▼

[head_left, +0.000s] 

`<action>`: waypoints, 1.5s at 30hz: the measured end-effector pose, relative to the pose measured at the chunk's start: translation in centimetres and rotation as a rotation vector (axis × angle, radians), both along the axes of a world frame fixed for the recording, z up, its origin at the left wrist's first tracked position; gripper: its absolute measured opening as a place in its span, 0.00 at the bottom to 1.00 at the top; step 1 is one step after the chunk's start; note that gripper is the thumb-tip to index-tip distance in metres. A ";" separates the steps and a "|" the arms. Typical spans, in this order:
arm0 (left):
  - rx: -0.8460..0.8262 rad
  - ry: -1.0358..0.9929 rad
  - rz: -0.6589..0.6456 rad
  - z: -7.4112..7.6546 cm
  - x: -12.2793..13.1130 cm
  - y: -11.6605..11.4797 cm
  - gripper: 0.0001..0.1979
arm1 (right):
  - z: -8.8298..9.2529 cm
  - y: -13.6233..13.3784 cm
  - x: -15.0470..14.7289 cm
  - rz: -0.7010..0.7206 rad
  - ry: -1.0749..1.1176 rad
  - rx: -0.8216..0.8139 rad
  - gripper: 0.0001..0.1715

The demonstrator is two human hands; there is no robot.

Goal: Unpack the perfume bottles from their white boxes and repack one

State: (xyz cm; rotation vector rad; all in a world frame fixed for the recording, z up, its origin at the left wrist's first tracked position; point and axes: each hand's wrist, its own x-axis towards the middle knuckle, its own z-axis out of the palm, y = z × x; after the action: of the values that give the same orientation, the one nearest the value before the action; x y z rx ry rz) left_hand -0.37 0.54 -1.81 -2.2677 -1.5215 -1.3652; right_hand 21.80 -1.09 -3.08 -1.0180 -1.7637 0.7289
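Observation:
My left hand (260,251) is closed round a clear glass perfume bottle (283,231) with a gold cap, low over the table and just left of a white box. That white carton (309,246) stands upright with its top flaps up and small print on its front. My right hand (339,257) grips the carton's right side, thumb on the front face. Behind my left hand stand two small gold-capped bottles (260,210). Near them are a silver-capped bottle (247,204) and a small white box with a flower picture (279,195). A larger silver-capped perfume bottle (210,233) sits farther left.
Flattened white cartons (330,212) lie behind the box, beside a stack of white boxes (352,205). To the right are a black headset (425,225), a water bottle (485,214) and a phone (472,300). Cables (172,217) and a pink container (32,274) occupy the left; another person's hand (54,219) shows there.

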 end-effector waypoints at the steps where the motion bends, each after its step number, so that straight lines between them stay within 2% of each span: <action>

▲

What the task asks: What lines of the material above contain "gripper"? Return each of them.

Expected answer:
`<action>`: waypoints, 1.5s at 30hz: the measured end-effector pose, relative to the pose measured at the chunk's start: translation in centimetres and rotation as a rotation vector (axis × angle, radians), both along the axes of a world frame fixed for the recording, z up, its origin at the left wrist's first tracked position; gripper: its absolute measured opening as a place in its span, 0.00 at the bottom to 1.00 at the top; step 1 is one step after the chunk's start; note that gripper is the thumb-tip to index-tip distance in metres. A ";" separates the steps and a "|" the arms. Typical spans, in this order:
  - gripper: 0.0001..0.1979
  - gripper: 0.0001..0.1715

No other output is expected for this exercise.